Chapter 9 Validity and Reliability

Validity And Reliability In Research Design And Program Evaluation

As we have discussed, program evaluation uses research and statistical analysis to provide what should be the best possible evidence that a program that has been implemented is actually having an impact. Because the quality of research is very important to obtain the best results, it is important to consider the formal understanding of what makes quality research. It is often important in research design and analysis to formally systematize the research and analysis process.

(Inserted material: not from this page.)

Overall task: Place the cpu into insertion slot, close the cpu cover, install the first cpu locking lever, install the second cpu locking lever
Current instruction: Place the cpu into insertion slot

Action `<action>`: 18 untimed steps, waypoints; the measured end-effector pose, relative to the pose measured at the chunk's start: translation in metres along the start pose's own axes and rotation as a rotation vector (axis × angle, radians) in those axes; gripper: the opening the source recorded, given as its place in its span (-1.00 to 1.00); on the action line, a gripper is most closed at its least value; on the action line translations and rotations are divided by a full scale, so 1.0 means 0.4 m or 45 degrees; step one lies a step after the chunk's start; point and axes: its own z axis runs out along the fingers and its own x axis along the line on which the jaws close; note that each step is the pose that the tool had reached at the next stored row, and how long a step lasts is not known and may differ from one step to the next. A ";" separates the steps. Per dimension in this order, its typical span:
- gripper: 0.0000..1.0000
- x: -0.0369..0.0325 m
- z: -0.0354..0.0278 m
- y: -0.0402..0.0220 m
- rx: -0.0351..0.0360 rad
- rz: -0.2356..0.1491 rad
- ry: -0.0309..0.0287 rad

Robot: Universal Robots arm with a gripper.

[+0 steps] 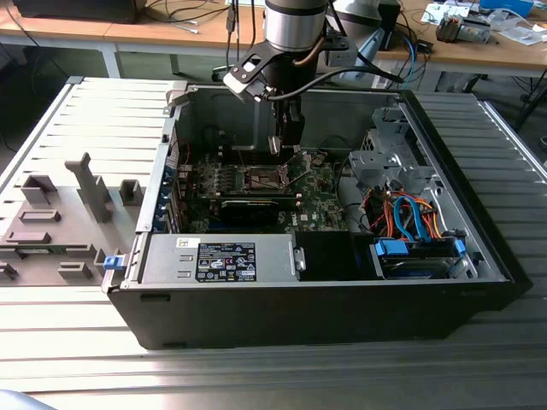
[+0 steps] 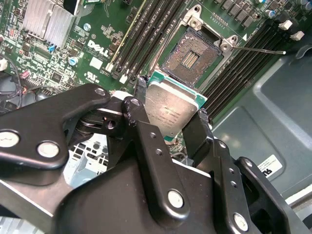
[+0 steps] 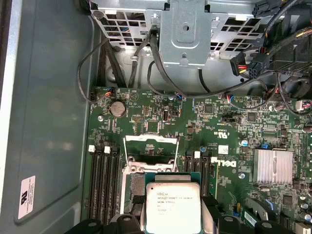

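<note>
Item one, the surface (image 1: 256, 376): ribbed grey metal planking, matt, carrying the whole job. Item two, the computer case (image 1: 325, 316): black sheet-steel box lying open on its side, with a grey painted interior. Item three, the motherboard (image 1: 320, 205): green, glossy and densely populated, with long black memory slots flanking the socket and a finned aluminium heat sink (image 3: 272, 166) to one side. Item four, my end effector (image 2: 170, 117): black jointed linkages with bright rivets. It is closed to a narrow grip, and its fingers (image 2: 139, 109) pinch the chip by two opposite edges. Item five, the cpu cover (image 3: 151, 138): thin silvery frame, swung up and open behind the socket. Item six, the insertion slot (image 2: 190, 56): square, with a dark pin field inside a bright metal rim, uncovered and unoccupied. Item seven, the cpu (image 2: 170, 111): small flat square with a brushed grey lid and a green edge, held just above the board, close beside the socket and partly overlapping it in both wrist views. I judge this to be the placing step, early in the task. To do it well I would square the chip's edges to the rim, match its corner orientation, bring it down level without any sliding across the pins, and keep clear of the raised cover.
</note>
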 end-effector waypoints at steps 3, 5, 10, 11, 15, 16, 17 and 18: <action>0.08 0.000 0.000 0.000 0.0001 0.005 -0.0002; 0.08 0.000 0.000 0.000 0.0001 0.010 -0.0003; 0.08 0.000 0.000 0.000 0.0001 0.019 -0.0005; 0.08 0.000 0.000 0.000 0.0001 0.022 -0.0006; 0.08 0.000 0.000 0.000 0.0001 0.029 -0.0008; 0.08 0.000 0.000 0.000 0.0001 0.032 -0.0009; 0.08 0.000 0.000 0.000 0.0001 0.035 -0.0010; 0.08 0.000 0.000 0.000 0.0001 0.038 -0.0011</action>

One very important aspect of all research is validity. If we spend time and money on a program and then evaluated it we must be concerned about validity. A very simple question to ask is ’What use is the research if the methods and results are not valid? At this point it is extremely important to discuss what is formally meant by validity in research.

9.1 Research Validity

There are several types of validity that are important. However, three are especially integral to research quality. The following are the three types that we will focus on the most:

External Validity
Internal Validity
Construct Validity

9.1.1 External Validity

In all fields, research does not exist in a vaccum. This is very true for organizations and research methods must consider this. For example, a program may be implemented across an organization, company, or agency. However, all of these may have offices throughout a region, country, or the world. One of the important concepts that involves external validity is does the research results or evaluation of the program apply in the same way for each of these?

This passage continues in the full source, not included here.